About this task: There is a line below that contains "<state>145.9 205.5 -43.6". Please reproduce it and all following lines exactly, through the final one.

**********

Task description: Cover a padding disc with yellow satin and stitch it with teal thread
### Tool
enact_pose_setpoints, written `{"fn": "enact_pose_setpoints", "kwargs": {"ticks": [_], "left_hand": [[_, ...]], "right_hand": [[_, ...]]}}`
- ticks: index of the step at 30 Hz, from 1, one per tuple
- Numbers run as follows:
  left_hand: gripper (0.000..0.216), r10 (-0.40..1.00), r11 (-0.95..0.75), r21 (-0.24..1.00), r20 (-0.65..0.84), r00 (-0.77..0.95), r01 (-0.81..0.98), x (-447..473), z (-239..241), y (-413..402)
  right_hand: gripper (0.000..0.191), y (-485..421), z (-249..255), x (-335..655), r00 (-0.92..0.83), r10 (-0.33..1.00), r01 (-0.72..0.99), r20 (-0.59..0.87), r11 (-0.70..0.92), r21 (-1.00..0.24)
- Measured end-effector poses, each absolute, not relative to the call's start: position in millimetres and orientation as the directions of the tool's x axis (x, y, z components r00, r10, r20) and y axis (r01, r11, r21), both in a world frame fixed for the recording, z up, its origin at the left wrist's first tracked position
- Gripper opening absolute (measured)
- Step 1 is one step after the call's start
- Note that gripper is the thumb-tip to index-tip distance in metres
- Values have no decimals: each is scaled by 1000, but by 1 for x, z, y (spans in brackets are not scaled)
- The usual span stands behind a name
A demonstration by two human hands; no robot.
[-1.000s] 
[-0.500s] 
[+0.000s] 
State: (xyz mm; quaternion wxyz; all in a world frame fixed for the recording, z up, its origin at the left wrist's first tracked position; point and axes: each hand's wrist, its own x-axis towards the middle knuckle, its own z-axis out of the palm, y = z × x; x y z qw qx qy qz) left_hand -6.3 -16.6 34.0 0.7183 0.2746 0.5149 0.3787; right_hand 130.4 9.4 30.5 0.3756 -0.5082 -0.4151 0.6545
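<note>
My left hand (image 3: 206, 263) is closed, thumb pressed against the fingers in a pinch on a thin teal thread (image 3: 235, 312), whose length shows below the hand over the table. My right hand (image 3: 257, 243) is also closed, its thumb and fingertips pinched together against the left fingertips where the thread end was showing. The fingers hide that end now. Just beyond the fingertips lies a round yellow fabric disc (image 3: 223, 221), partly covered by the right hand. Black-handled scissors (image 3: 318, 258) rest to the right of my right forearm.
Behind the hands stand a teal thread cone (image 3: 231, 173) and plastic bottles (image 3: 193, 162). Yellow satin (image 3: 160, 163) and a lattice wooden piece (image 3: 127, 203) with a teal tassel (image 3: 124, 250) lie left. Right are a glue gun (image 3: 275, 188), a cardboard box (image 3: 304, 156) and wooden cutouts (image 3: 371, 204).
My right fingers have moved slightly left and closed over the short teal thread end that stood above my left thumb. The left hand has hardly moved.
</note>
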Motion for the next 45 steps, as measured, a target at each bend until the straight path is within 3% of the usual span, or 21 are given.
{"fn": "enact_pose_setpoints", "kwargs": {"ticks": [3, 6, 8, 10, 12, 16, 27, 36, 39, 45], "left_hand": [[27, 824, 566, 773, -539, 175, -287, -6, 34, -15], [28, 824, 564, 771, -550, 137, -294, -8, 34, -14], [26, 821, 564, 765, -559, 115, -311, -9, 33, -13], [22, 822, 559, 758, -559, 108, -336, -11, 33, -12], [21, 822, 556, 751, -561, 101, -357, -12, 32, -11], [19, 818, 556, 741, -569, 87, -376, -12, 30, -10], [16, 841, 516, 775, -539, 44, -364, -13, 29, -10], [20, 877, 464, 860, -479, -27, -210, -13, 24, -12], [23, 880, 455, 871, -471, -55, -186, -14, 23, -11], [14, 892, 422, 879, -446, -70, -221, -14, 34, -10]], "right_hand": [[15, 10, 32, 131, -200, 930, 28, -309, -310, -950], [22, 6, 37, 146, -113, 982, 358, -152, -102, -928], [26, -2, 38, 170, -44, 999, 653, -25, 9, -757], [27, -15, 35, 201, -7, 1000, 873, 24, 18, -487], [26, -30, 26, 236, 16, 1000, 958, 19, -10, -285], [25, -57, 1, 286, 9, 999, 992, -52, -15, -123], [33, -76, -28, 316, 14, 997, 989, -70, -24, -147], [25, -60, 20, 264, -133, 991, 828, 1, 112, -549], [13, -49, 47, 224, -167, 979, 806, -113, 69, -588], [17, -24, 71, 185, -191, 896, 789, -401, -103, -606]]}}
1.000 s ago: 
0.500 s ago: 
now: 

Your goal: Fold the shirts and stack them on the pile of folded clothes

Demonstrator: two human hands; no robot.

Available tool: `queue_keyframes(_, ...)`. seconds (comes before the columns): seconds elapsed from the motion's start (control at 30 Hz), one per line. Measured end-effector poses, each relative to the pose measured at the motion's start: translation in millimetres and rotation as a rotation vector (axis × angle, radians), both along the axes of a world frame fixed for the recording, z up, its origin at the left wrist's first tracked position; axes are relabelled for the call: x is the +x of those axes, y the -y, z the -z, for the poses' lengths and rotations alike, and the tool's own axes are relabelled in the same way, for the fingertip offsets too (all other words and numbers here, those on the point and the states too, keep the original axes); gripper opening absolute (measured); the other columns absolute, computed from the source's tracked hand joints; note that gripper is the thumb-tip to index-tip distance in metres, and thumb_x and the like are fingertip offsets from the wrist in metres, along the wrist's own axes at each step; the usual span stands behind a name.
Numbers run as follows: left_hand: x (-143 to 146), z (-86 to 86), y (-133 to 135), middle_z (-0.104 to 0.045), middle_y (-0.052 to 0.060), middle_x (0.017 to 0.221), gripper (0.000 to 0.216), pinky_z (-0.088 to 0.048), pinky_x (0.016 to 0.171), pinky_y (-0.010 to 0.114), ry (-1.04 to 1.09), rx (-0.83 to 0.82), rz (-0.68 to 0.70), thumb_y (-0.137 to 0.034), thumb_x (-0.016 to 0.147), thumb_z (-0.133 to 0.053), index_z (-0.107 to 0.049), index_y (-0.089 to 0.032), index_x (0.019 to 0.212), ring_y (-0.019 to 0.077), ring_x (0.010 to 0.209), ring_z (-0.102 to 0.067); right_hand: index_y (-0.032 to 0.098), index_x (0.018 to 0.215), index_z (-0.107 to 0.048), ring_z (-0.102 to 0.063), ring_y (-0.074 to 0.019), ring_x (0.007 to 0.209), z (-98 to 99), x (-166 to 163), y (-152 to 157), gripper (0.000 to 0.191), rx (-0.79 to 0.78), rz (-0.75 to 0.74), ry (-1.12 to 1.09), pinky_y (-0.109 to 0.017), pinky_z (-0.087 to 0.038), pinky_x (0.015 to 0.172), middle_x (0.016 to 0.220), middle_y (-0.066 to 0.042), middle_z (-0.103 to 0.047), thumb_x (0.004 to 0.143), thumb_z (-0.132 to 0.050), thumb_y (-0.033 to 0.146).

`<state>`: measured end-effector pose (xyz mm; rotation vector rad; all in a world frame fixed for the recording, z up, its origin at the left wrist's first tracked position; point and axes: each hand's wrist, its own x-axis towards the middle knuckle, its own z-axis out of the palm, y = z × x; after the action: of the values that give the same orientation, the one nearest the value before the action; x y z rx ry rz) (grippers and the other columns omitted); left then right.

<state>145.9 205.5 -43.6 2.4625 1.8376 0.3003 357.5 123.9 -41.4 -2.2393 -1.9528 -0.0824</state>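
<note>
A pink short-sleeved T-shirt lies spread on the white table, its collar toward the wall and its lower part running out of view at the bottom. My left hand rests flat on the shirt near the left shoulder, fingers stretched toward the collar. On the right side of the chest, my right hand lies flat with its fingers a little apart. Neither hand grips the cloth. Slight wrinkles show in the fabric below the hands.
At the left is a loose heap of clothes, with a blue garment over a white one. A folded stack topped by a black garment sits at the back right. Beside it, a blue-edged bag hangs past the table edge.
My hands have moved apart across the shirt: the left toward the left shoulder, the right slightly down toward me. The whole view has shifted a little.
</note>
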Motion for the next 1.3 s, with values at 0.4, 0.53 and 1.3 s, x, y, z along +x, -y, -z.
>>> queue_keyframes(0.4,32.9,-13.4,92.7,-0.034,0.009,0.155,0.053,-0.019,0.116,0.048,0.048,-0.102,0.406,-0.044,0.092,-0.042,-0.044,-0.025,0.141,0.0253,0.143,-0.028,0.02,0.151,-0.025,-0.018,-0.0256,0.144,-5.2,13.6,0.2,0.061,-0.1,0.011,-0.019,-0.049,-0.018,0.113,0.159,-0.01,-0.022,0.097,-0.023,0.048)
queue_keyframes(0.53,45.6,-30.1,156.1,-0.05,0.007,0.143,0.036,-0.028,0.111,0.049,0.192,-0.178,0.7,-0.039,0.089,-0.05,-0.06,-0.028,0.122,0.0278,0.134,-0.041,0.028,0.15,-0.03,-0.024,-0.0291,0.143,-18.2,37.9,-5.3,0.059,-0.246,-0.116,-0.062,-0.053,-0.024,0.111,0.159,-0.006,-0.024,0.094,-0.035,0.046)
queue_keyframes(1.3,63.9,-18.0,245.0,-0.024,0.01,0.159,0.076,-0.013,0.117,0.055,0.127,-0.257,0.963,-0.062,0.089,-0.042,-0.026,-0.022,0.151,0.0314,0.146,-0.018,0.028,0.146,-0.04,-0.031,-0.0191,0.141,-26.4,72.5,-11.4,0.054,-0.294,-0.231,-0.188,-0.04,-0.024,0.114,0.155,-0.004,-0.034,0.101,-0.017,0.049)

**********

Completed exercise:
<state>145.9 205.5 -43.6 2.4625 1.8376 0.3003 357.5 123.9 -41.4 -2.2393 -1.9528 -0.0824</state>
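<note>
A pink short-sleeved T-shirt lies spread on the white table, its collar toward the wall and its lower part running out of view at the bottom. My left hand rests flat on the shirt near the left shoulder, fingers stretched toward the collar. On the right side of the chest, my right hand lies flat with its fingers a little apart. Neither hand grips the cloth. Slight wrinkles show in the fabric below the hands.
At the left is a loose heap of clothes, with a blue garment over a white one. A folded stack topped by a black garment sits at the back right. Beside it, a blue-edged bag hangs past the table edge.
My hands have moved apart across the shirt: the left toward the left shoulder, the right slightly down toward me. The whole view has shifted a little.
</note>
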Motion for the next 1.3 s, with values at 0.4, 0.53 and 1.3 s, x, y, z along +x, -y, -z.
>>> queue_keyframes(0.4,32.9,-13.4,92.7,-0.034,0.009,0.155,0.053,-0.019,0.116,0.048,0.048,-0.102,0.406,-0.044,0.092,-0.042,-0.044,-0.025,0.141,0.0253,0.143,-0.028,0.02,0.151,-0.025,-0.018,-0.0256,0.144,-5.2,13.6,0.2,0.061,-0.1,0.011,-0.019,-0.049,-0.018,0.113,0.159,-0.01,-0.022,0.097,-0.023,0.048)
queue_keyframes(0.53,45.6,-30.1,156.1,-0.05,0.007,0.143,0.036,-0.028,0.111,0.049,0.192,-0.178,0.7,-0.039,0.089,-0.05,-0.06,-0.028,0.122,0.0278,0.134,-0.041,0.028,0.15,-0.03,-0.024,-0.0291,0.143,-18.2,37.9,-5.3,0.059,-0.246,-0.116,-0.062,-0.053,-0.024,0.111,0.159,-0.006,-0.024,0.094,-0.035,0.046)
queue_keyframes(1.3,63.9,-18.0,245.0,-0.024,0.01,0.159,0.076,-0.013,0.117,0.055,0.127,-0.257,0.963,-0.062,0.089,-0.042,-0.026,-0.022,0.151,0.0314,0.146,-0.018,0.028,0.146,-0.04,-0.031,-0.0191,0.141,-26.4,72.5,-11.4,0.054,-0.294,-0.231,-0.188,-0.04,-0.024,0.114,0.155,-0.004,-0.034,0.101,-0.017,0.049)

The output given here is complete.